Return only that part of the material below which starts with the line containing "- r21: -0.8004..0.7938" and goes on through the line containing "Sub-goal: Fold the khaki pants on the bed", restated exactly.

==*==

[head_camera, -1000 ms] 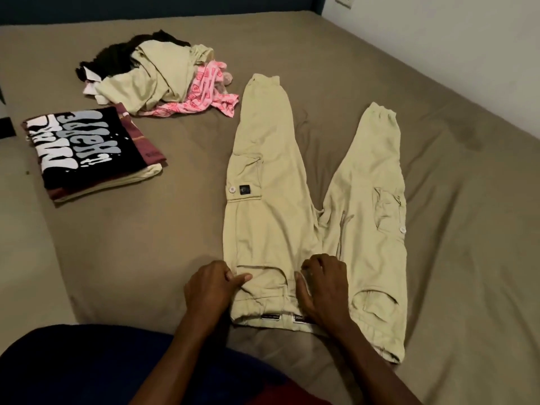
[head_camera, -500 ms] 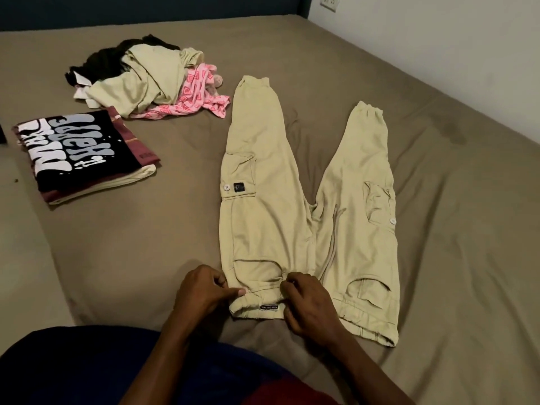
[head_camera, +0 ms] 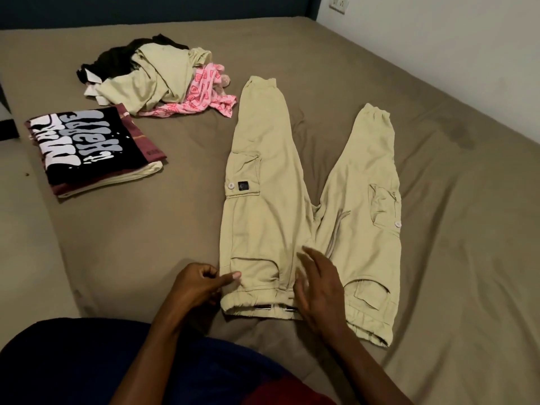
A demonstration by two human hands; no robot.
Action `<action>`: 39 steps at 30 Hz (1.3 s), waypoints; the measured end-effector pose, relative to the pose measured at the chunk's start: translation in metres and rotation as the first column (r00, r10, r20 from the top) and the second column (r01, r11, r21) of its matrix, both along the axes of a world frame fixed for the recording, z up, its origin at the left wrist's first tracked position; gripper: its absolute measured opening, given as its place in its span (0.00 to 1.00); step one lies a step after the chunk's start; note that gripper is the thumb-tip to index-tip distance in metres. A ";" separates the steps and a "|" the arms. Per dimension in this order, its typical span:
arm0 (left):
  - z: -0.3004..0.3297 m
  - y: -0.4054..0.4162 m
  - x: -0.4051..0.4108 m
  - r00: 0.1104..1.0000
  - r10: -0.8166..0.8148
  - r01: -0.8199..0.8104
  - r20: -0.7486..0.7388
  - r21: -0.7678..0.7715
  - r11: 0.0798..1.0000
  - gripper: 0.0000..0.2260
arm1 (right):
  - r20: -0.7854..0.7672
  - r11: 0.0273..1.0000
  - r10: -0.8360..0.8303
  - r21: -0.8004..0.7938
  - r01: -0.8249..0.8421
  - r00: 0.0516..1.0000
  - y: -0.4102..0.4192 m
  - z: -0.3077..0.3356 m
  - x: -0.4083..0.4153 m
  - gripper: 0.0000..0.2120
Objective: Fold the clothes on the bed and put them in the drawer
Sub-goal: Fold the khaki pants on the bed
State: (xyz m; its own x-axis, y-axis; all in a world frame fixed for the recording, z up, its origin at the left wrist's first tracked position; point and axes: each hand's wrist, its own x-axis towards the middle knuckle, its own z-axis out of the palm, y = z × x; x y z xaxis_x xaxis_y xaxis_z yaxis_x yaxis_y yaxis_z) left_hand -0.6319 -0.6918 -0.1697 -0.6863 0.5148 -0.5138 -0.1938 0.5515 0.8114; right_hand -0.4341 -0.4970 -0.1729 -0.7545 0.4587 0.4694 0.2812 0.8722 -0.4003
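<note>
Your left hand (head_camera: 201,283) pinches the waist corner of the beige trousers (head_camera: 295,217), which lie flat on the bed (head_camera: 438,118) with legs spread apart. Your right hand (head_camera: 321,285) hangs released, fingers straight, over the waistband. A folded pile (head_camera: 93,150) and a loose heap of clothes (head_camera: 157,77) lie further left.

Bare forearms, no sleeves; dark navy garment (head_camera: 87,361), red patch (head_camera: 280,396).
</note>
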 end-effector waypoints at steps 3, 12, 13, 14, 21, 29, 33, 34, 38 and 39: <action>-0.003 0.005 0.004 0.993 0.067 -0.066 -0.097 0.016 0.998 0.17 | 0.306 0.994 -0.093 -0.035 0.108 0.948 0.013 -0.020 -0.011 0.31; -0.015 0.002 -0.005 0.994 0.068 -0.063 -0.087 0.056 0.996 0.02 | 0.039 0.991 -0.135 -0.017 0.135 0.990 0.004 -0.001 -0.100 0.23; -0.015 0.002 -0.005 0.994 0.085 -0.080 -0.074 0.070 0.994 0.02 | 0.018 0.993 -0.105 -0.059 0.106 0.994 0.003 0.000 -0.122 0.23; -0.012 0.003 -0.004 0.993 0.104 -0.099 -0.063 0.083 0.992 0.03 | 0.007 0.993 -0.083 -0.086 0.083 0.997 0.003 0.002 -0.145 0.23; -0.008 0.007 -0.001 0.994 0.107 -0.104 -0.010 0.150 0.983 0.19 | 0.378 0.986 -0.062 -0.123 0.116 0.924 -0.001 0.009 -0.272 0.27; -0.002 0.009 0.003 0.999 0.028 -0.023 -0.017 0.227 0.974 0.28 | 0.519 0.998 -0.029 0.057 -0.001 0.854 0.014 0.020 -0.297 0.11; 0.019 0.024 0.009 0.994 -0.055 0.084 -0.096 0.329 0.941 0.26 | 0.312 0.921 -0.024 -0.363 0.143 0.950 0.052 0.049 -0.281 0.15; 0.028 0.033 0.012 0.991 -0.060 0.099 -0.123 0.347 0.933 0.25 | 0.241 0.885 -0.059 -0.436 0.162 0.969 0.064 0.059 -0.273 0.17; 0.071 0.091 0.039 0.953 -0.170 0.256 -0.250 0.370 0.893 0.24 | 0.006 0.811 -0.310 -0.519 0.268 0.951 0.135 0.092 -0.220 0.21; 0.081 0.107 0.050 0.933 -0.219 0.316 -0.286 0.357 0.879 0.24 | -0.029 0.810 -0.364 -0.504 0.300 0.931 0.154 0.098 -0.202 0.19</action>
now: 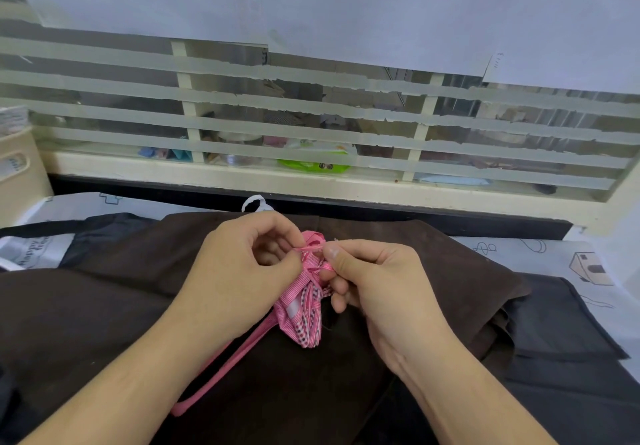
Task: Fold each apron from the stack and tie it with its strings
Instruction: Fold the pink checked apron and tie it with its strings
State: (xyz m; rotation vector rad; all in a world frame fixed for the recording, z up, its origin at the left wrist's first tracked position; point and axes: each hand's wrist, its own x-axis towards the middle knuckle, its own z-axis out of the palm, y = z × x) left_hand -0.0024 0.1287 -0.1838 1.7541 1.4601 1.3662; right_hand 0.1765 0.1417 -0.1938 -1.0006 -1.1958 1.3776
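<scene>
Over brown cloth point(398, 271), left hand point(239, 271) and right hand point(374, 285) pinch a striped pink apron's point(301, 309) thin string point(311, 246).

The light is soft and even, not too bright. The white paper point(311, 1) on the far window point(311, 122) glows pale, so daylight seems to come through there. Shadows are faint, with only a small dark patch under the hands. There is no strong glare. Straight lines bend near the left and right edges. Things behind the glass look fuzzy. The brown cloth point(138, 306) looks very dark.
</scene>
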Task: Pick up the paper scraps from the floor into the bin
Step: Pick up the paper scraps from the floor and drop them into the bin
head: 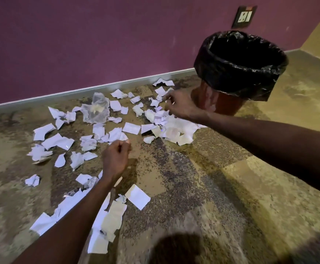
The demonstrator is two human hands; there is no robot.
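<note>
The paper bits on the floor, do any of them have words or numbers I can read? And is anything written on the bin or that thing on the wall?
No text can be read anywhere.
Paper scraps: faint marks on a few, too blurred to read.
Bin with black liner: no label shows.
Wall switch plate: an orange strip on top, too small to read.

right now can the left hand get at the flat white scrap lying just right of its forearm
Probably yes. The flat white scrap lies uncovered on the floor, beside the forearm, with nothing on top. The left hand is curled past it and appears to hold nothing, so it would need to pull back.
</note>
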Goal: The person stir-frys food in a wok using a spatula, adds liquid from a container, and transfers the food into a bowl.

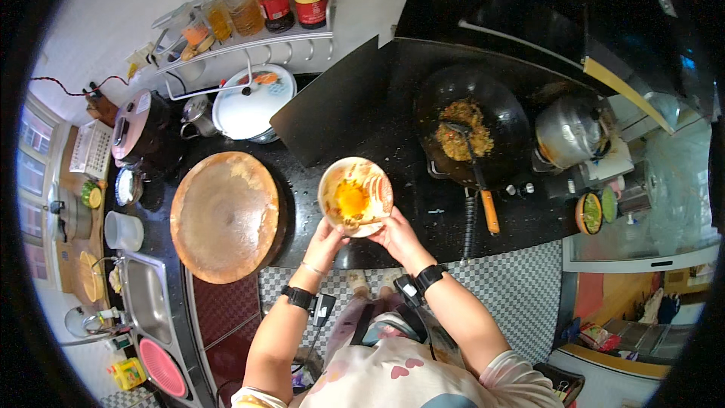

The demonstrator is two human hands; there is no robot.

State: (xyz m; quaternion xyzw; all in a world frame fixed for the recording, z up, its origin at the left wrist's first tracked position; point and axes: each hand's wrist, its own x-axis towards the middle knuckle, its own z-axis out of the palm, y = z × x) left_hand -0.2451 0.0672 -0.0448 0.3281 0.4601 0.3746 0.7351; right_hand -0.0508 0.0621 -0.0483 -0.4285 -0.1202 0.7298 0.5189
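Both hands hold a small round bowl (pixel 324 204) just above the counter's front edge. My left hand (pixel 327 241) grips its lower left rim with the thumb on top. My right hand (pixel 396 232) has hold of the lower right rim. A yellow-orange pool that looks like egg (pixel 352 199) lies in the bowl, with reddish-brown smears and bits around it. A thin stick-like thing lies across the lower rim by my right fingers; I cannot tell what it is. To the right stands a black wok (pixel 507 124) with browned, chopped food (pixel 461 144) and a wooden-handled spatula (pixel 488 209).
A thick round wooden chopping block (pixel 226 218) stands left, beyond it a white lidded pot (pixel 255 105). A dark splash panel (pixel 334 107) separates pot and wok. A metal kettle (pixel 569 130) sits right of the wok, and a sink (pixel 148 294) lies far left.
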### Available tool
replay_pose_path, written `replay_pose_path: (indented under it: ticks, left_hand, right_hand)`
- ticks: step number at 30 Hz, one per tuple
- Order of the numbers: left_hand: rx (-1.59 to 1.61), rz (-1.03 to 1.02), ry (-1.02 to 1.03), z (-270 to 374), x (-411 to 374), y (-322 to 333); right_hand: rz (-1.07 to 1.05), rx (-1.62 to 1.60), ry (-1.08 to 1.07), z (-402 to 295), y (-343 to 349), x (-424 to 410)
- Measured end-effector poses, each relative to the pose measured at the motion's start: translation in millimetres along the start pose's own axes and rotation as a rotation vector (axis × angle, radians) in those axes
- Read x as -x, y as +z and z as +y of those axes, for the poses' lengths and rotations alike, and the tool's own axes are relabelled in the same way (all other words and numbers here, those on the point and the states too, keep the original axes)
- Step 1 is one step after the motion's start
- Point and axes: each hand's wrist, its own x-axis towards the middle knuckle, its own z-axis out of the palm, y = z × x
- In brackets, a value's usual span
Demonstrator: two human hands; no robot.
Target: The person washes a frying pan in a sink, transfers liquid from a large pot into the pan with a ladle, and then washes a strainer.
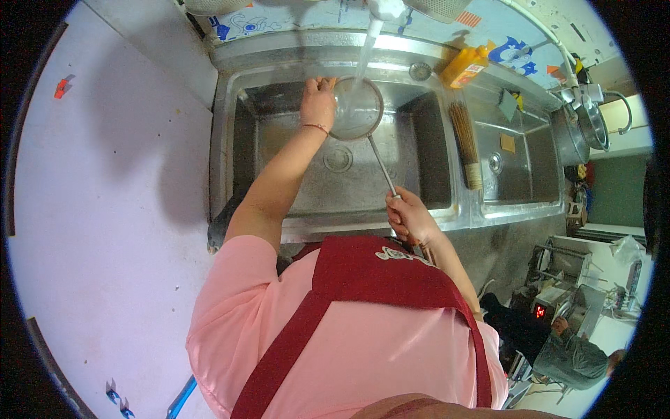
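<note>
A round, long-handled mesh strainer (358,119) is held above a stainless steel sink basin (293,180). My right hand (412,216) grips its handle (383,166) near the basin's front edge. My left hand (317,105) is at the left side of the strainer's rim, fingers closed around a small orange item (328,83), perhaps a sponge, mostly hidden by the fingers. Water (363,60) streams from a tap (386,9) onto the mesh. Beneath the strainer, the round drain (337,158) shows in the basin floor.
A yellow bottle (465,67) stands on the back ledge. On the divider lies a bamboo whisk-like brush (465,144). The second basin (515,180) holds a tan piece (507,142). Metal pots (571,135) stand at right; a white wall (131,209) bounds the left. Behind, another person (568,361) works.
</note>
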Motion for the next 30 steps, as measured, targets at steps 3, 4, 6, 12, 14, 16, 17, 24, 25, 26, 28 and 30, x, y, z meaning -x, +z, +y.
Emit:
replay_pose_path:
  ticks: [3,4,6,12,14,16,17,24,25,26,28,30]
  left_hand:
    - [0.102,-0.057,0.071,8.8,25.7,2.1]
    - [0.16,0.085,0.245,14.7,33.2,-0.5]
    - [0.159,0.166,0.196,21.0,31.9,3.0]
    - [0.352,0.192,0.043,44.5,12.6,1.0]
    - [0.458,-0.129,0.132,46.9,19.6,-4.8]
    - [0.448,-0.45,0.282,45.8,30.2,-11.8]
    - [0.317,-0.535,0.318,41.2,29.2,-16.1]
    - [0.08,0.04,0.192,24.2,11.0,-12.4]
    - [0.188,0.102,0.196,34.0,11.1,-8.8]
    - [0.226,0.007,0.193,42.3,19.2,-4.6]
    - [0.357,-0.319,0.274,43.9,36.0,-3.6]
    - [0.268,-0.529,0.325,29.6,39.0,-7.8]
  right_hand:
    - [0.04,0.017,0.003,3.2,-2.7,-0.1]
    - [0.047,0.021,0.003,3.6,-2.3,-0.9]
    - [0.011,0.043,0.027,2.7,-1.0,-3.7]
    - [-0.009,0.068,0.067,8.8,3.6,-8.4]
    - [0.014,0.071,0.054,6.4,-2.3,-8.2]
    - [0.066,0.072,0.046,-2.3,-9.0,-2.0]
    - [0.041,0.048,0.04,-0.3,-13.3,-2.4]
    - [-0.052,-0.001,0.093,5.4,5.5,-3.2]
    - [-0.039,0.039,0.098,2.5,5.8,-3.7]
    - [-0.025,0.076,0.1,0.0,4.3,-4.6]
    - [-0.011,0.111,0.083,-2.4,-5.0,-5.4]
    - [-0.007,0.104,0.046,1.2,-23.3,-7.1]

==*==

= Answer to the problem =
  - r21: -0.8004..0.7938
  - r01: -0.8249..0.8421
  - r00: 0.0516..1.0000
  - y: -0.4102..0.4192 m
  - z: -0.3077..0.3356 m
  - x: -0.4083..0.4153 m
  - gripper: 0.0000..0.2120
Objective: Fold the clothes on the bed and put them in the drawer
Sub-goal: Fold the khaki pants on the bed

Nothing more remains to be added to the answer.